YOUR INSTRUCTIONS |
The answer must consist of every line in the records that contains the word "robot".

GIVEN INFORMATION |
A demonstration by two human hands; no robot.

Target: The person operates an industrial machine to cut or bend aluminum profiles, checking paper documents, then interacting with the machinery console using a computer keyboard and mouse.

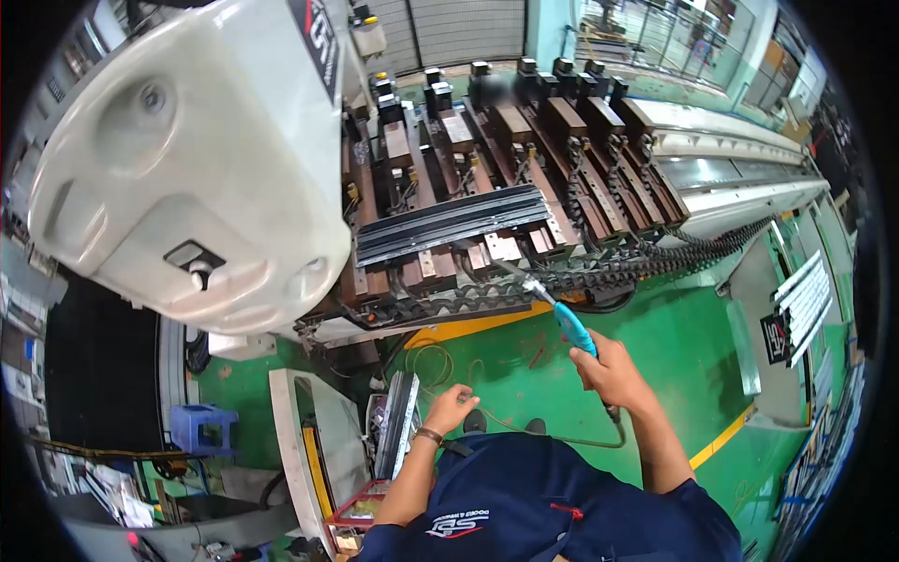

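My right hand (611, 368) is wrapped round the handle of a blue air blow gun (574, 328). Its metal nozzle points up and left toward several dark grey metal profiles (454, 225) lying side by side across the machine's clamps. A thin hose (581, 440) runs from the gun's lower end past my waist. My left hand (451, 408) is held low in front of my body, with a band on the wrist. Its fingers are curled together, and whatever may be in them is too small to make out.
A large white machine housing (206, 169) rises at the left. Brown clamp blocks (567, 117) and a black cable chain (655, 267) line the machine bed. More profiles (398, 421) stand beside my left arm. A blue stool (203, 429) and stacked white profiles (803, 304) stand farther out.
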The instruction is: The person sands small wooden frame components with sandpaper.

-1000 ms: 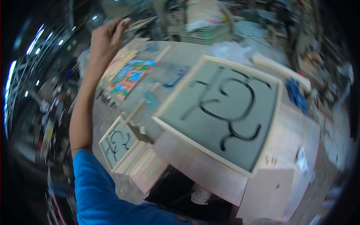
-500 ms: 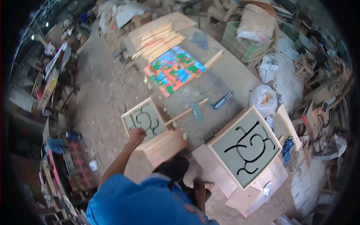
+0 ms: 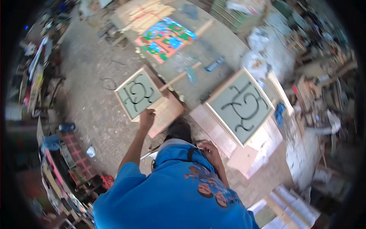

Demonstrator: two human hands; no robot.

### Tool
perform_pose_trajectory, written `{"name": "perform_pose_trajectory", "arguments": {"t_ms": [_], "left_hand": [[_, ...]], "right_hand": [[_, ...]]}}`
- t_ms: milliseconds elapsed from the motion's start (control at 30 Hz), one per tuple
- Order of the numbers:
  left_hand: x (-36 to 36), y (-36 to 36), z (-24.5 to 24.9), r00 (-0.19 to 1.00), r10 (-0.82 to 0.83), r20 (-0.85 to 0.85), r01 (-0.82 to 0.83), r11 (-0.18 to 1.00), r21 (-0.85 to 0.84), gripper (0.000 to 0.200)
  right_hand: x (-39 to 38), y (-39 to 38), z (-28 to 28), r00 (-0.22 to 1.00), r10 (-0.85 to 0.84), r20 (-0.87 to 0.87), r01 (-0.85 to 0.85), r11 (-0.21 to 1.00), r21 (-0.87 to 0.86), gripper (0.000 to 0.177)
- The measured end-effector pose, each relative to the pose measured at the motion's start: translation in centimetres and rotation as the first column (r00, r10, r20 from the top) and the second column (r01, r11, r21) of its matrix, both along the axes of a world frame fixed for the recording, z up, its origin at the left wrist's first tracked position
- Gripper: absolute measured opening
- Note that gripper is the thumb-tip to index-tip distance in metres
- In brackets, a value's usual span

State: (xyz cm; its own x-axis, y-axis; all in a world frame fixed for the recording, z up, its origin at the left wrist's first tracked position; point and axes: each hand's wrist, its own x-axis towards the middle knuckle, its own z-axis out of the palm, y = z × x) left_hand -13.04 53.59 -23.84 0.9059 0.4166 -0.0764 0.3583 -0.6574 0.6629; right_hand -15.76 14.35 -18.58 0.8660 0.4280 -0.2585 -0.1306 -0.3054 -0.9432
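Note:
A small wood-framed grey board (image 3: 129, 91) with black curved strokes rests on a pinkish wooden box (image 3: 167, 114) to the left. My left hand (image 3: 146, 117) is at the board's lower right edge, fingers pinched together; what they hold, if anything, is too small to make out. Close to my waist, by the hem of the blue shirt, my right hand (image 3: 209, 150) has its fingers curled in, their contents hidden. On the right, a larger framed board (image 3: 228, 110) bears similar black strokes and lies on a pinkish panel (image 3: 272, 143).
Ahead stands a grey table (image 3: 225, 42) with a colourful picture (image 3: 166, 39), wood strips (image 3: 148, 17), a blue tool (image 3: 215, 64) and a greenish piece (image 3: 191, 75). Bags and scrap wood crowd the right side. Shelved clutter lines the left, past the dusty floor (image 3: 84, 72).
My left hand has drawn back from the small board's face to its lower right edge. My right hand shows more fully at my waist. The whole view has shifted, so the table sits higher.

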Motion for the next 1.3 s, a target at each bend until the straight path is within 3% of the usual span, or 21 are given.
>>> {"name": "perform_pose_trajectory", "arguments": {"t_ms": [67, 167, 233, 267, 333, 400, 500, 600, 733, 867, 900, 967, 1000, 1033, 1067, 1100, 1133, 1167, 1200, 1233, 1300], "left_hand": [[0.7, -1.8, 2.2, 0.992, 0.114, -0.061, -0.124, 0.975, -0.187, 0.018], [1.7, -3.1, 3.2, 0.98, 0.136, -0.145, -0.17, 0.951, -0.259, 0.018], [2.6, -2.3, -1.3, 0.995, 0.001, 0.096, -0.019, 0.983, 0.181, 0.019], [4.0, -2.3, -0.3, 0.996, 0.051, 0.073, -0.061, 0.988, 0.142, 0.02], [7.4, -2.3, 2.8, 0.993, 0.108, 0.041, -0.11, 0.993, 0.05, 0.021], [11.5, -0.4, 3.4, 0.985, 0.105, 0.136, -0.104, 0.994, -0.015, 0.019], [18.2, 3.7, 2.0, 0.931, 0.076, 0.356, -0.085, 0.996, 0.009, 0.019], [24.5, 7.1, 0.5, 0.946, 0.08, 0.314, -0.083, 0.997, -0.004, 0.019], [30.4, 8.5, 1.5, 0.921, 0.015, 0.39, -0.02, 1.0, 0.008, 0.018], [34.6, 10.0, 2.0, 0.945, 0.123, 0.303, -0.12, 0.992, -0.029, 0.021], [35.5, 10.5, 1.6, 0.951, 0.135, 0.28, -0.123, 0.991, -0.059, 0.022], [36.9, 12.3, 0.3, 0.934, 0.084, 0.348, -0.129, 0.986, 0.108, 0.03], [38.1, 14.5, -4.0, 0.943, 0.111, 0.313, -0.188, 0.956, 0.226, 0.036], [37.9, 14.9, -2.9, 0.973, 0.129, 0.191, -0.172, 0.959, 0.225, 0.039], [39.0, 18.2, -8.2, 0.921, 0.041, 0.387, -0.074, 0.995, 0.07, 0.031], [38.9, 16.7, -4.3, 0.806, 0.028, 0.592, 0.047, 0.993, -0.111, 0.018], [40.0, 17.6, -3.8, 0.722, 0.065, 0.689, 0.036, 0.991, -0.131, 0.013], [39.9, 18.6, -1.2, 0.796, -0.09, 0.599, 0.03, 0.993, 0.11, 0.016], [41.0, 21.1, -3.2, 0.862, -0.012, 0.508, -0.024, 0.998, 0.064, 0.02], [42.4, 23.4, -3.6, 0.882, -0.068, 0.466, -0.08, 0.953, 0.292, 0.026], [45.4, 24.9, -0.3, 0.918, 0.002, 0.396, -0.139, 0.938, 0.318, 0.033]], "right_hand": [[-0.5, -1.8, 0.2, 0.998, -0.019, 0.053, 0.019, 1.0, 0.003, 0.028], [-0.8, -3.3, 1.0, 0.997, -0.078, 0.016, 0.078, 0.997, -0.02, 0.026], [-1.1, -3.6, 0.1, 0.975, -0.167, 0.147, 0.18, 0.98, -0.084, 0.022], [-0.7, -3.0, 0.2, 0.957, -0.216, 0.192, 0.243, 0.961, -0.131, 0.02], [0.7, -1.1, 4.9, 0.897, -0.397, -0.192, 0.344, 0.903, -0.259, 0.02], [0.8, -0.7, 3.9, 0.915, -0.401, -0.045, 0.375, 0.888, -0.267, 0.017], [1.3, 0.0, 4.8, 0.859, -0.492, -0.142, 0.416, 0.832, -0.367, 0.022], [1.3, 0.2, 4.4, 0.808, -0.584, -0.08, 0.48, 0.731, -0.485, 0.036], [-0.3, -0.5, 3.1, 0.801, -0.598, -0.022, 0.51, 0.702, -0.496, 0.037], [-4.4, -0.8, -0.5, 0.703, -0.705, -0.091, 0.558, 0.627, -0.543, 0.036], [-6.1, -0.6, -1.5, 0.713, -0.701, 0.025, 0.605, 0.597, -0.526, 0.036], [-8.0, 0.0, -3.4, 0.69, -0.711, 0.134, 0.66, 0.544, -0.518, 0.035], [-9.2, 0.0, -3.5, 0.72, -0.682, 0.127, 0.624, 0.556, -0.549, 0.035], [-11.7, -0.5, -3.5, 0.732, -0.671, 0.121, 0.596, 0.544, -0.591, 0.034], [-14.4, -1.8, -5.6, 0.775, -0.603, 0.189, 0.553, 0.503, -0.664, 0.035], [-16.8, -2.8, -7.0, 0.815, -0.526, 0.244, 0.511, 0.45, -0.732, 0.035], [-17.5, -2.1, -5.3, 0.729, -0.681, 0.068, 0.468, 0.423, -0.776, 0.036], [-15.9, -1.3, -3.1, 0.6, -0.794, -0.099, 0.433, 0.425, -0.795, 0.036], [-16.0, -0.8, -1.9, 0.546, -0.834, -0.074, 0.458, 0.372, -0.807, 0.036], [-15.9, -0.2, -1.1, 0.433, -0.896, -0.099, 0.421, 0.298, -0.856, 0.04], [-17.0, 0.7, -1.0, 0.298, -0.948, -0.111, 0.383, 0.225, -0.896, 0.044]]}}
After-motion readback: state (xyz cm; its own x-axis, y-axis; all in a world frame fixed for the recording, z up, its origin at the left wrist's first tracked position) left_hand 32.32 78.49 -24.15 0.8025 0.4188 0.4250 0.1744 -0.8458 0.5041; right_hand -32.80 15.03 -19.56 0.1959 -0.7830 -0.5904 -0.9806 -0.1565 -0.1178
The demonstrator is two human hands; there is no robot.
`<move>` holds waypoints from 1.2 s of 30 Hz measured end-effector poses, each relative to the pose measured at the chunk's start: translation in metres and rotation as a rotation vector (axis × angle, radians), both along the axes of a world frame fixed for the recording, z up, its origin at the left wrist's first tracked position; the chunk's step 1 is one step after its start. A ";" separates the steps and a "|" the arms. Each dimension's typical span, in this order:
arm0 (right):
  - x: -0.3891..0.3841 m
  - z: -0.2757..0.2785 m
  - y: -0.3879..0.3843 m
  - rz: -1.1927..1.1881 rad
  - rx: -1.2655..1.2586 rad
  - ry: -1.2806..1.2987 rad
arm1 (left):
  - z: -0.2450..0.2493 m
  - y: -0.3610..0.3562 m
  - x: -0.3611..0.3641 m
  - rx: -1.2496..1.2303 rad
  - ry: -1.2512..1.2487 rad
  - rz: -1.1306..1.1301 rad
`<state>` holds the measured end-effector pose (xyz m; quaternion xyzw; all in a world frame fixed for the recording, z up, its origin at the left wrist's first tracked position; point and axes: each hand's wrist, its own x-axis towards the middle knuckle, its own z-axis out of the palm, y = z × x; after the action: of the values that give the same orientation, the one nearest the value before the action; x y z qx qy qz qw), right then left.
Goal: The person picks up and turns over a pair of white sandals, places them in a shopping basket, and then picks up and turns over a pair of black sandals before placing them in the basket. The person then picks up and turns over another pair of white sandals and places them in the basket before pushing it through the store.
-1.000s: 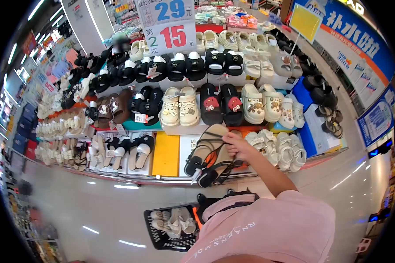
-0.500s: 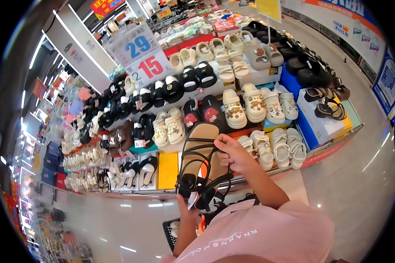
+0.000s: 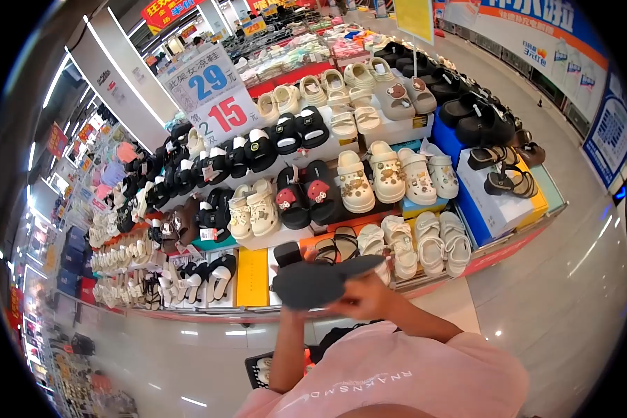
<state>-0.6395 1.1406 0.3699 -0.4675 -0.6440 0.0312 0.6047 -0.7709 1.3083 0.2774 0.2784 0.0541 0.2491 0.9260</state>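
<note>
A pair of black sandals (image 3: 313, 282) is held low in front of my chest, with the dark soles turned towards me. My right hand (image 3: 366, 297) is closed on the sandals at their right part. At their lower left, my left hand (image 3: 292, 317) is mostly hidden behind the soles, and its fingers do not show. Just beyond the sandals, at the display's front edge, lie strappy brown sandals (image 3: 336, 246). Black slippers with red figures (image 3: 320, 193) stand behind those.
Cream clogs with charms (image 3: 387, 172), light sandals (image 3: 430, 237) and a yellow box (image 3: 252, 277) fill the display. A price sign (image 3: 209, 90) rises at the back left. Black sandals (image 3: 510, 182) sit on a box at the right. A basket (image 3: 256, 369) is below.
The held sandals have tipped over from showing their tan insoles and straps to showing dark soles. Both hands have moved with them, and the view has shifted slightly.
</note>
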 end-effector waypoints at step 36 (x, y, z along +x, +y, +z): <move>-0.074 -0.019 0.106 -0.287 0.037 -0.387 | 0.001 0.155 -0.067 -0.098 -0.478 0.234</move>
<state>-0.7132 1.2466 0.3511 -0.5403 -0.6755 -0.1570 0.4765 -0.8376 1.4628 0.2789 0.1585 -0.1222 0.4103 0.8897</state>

ANSWER TO THE PROBLEM |
A demonstration by two human hands; no robot.
Demonstrator: two human hands; no robot.
The demonstrator is two human hands; there is no robot.

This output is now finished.